A lost childhood seems essential in a dictator's biography, an irregular upbringing being a determiner of a person's becoming a political tyrant. Niyazov's making a meal of his early suffering, and the existence of the Palace of Orphans in Ashgabat—there were similar institutions in other big cities—were evidence that one of his priorities was to make special provisions for abandoned or parentless children. Having no clan, no real family, though, was a unique political asset to him in this clan-dominated society. "He has a feeling for orphans," a Turkmen told me. This concern was as obvious on the ground as it was in the pages of the Rukhnama, where Niyazov describes how he lost his parents, how he was alone and destined to struggle.
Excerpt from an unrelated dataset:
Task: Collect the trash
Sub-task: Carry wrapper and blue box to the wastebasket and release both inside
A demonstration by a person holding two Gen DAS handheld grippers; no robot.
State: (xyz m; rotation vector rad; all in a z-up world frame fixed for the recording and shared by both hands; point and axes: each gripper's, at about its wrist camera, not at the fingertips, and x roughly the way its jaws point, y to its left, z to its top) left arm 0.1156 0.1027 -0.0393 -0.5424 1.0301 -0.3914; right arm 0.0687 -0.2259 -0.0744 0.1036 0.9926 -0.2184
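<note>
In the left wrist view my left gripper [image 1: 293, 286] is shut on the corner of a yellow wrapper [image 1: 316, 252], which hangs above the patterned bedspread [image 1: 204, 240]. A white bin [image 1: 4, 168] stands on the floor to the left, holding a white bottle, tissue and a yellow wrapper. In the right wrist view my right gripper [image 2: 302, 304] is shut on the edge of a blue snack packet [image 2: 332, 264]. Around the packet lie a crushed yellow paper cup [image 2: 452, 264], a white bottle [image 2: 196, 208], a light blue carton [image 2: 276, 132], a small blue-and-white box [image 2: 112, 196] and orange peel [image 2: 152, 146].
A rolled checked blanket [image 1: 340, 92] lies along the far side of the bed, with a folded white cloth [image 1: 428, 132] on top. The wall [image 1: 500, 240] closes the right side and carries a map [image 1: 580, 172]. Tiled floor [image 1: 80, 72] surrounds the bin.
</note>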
In terms of abandonment complaints, the book sounds (sometimes word for word) like the upward climb of the Austrian paperhanger in part one of Mein Kampf, who wrote: "In my thirteenth year I suddenly lost my father," and "When my mother died, Fate, at least in one respect, had made its decisions ... The three-year-old child had become a fifteen-year-old despiser of all authority." But the orphaning is sentimentalized in the Rukhnama, and there is much more—history, old saws, the promise of greater glory, the list of obligations and duties, of which the not exactly Hitlerian "Maintain a smiling face" is one.

"Smile!" was an important Turkmenbashi command. He was as emphatic about Turkmen smiling as he was about work and worship. He wrote, "As the old saying goes, 'There will never be any wrinkles on a smiling face.'" And he reminisced: "I often remember my mother. Her smile still appears before my very eyes ... The smile is visible to me in the dark of night, even if I have my eyes shut."

A smile was powerful: "A smile can make a friend for you out of an enemy. When death stares you in the face, smile at it and it may leave you untouched." Even nature smiled: "Spring is the smile of the earth." Smiling could be a form of conversation: "Smile at each other ... Talk to each other with smiles."

Pages and pages of this, most of it self-reverential. To his smile Niyazov owed much of his success as a national leader. "That smile I inherited from my mother is my treasure." This was perhaps why most of the portraits of Niyazov all over Turkmenistan showed him smiling, though he never looked less reliable, or less amused, than when he was smiling. His smile—and this may be true of all political leaders—was his most sinister feature.

At Niyazov's command, his book was studied in every school in Turkmenistan; a thorough knowledge of it was an entry requirement for all the colleges and universities in the nation and for advancement in the civil service. Those immigration officials who gave me a hard time had little idea of how to handle a simple customs matter but probably could have quoted "A smile can make a friend for you out of an enemy"—though none of them smiled at me.

What Niyazov did not say in the Rukhnama was that after his education in Russia (he had studied electrical engineering), he had become a party hack. This was in the 1970s and '80s—Soviet times, when he rose through the ranks of the Politburo to become general secretary of the Communist Party of Turkmenistan. He was one of the educated provincials the Soviets (in this case Gorbachev, who had picked him, not knowing he was a flake) extolled as converts to Marxism and examples of the effectiveness of the system, and hoped might serve as agents of reform. Not mentioned in the Rukhnama is that he spent a great deal of time in Leningrad and Moscow; that he was married to a Russian—interestingly enough, a Jew—who chose to live apart from him, in Moscow; that he had two children, one of whom, Murat, hoped to succeed him.